▶ [Work item]:
Find every line in the entries that holds the string "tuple" and report it.
# # # #
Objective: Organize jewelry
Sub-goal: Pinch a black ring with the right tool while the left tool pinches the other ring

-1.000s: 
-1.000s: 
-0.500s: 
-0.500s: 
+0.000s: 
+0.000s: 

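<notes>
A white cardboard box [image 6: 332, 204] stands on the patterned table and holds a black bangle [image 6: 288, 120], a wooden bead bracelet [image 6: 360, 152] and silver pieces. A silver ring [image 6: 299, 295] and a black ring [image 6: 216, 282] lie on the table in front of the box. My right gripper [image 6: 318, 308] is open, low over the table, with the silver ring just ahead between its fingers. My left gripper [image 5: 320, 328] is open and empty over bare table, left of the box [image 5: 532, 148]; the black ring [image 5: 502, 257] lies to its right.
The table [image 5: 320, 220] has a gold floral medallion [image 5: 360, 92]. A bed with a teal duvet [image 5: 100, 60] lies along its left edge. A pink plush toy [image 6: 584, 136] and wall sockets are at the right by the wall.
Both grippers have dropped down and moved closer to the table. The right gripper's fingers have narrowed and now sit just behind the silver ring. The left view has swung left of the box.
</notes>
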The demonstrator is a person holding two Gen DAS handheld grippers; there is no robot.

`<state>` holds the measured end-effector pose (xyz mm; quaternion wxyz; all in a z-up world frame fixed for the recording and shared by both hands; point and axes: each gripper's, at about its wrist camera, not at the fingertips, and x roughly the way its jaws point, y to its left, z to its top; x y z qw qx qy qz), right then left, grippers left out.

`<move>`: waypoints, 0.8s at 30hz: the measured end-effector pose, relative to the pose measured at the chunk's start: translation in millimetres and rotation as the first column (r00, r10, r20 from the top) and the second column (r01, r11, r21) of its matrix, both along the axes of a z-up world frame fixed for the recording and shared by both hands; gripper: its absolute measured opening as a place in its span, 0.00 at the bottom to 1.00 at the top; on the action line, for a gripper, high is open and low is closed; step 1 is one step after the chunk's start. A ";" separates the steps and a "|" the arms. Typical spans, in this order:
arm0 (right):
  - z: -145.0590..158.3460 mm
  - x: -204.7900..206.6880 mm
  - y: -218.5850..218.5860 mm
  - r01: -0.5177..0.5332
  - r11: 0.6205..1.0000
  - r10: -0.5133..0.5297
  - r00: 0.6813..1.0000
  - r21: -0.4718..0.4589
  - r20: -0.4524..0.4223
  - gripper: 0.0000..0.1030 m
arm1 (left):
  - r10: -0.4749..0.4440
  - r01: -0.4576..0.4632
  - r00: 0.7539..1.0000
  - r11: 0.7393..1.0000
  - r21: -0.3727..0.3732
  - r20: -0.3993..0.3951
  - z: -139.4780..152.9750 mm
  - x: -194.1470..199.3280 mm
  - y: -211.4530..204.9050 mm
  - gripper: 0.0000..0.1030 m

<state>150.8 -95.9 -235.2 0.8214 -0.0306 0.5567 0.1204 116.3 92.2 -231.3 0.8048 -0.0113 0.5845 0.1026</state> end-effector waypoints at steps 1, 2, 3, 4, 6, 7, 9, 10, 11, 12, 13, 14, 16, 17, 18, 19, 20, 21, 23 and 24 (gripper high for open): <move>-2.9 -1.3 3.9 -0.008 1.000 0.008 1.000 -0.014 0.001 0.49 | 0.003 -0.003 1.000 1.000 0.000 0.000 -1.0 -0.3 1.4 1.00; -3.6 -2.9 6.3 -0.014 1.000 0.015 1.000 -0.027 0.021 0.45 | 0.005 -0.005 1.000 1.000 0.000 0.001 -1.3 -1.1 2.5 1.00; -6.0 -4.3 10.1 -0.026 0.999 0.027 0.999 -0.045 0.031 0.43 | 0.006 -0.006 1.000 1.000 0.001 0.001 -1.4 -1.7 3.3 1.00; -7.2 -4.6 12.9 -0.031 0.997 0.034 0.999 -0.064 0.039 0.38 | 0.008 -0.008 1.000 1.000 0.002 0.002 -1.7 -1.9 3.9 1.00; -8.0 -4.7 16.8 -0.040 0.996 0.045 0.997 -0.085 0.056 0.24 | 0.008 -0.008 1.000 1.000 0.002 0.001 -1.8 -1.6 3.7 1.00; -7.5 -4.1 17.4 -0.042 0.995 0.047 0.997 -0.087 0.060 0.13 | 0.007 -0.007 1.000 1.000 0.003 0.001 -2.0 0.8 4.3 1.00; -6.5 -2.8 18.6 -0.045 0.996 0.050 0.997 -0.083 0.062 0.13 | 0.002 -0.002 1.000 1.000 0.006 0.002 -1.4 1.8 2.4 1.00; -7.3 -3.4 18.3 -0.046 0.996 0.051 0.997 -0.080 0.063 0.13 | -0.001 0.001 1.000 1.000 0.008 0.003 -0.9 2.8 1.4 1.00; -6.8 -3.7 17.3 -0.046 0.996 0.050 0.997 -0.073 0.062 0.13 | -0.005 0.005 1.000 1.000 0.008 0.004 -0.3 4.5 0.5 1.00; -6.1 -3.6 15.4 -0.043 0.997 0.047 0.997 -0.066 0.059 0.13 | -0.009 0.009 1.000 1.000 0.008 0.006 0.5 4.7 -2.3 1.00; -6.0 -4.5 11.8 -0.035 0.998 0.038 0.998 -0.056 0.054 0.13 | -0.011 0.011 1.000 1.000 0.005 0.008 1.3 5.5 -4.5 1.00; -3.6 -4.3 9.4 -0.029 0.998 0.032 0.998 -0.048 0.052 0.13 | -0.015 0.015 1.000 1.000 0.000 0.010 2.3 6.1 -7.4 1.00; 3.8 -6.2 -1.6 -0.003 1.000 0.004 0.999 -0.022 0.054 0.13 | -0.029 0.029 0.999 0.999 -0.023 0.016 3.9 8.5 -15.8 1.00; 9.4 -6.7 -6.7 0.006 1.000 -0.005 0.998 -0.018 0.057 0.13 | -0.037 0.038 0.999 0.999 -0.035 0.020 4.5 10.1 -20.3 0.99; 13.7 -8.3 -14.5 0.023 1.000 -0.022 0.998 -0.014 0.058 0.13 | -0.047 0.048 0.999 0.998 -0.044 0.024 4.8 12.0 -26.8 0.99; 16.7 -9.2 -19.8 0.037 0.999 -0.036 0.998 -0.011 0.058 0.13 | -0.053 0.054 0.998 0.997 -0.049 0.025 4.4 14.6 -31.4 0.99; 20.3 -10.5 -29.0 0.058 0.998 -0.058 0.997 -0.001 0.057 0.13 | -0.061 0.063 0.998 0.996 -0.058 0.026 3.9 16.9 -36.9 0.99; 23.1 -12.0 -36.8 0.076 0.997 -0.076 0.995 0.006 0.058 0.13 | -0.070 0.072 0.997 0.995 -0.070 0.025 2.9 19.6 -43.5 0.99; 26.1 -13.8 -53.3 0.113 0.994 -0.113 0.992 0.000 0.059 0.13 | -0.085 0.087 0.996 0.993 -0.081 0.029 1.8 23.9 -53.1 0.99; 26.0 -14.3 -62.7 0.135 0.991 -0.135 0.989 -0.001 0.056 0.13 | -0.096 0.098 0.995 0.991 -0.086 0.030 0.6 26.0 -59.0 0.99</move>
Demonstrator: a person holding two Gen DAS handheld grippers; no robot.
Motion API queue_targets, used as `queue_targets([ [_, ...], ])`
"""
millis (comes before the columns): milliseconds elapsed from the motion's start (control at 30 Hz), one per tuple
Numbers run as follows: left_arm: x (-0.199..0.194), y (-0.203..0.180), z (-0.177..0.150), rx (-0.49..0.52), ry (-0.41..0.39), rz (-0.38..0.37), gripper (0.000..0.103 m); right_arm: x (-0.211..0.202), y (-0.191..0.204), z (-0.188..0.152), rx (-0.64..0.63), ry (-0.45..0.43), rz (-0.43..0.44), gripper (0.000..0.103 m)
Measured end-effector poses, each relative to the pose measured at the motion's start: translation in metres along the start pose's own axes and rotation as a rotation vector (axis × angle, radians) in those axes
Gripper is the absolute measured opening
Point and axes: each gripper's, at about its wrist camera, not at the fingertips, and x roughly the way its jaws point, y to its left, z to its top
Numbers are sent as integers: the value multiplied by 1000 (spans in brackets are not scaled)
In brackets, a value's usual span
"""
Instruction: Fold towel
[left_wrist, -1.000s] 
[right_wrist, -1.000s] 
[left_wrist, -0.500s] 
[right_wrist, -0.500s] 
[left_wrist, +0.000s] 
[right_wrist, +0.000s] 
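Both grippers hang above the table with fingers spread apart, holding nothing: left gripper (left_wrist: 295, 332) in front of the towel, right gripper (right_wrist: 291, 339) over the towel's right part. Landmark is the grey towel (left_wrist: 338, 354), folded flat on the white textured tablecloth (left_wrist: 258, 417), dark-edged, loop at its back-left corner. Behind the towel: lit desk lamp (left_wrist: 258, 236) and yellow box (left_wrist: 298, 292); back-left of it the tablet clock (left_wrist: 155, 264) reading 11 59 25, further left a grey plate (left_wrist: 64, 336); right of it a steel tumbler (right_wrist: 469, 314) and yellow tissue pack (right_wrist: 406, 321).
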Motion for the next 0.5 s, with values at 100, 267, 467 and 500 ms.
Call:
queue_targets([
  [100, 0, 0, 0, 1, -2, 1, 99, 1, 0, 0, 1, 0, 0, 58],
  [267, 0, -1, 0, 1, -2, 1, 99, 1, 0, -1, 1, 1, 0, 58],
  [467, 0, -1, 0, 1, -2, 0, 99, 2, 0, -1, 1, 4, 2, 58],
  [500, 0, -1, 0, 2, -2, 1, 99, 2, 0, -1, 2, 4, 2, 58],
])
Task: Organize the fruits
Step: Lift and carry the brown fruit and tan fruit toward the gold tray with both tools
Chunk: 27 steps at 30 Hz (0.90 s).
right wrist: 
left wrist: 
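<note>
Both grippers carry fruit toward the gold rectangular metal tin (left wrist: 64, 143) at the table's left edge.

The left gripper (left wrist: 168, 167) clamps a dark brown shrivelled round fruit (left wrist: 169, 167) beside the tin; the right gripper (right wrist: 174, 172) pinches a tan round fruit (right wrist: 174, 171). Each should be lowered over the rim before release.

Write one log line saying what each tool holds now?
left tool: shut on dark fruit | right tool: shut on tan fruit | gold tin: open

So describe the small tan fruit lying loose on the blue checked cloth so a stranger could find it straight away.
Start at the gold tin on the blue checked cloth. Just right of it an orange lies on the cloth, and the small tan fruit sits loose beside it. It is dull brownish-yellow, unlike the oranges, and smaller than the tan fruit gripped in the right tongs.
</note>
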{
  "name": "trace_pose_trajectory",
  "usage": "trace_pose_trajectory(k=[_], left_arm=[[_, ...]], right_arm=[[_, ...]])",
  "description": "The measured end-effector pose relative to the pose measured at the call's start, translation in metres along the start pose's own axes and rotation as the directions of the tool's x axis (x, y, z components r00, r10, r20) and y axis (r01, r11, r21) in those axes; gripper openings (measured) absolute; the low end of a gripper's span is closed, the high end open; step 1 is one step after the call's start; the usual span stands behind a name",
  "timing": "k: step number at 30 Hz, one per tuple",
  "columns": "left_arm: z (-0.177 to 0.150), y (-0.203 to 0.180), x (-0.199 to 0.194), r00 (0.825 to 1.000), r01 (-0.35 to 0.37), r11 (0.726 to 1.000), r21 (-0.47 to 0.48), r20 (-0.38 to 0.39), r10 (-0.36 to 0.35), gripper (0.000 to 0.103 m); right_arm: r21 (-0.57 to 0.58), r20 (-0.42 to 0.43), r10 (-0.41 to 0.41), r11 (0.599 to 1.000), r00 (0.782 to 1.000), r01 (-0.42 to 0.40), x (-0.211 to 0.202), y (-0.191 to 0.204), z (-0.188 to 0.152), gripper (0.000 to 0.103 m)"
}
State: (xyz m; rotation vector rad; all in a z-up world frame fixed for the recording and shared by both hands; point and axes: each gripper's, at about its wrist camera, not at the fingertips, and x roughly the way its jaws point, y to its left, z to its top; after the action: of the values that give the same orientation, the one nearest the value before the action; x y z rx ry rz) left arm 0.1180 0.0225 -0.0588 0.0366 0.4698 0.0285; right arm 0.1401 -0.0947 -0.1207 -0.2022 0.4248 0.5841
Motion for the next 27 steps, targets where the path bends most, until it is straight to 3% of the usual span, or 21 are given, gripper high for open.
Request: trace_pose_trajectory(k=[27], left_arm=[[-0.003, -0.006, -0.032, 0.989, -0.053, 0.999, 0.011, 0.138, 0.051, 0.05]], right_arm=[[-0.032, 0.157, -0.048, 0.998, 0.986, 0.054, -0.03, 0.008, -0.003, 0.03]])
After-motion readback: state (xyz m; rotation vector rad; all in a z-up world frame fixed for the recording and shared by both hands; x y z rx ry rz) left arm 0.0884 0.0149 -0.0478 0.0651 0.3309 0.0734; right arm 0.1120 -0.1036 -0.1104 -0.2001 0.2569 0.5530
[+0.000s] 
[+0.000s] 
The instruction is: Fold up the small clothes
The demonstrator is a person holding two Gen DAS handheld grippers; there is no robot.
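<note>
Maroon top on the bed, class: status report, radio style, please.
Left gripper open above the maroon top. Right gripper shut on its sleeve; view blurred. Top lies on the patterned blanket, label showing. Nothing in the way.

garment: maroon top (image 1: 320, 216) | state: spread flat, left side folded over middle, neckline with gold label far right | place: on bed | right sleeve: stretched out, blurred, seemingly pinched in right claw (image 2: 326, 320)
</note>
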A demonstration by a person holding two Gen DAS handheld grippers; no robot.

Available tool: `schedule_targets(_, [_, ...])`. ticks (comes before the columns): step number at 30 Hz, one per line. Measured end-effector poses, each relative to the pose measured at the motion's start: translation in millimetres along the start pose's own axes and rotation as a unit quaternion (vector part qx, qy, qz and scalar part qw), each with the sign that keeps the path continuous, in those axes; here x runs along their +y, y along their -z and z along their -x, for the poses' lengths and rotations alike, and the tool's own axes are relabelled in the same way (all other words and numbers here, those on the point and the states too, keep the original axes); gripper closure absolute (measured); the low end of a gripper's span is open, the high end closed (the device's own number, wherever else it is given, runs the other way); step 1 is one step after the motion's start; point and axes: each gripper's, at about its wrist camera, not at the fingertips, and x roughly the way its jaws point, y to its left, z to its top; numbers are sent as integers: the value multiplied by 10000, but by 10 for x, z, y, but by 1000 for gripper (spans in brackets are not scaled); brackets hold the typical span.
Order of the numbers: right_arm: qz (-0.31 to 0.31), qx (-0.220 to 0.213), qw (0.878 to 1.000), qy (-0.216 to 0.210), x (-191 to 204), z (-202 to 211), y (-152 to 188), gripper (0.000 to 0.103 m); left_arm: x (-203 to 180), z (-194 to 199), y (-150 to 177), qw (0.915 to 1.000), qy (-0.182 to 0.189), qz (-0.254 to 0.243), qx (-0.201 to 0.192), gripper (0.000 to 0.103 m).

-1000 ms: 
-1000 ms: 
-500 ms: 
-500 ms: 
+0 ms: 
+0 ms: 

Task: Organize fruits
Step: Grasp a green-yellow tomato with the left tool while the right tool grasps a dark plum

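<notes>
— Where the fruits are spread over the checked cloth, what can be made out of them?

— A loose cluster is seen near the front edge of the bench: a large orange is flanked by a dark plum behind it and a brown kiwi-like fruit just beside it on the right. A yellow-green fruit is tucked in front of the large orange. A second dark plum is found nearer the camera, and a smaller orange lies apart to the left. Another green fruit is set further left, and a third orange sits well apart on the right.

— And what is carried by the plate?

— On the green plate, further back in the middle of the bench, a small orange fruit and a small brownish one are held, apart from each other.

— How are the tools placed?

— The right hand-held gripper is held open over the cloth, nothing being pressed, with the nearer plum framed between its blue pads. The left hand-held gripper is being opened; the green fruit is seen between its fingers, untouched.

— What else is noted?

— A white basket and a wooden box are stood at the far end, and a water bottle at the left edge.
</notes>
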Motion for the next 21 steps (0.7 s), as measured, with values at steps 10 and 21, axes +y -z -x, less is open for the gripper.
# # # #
▶ [Output of the task]:
millis (comes before the columns): milliseconds elapsed from the motion's start (control at 30 Hz), one per tuple
  "timing": "k: step number at 30 Hz, one per tuple",

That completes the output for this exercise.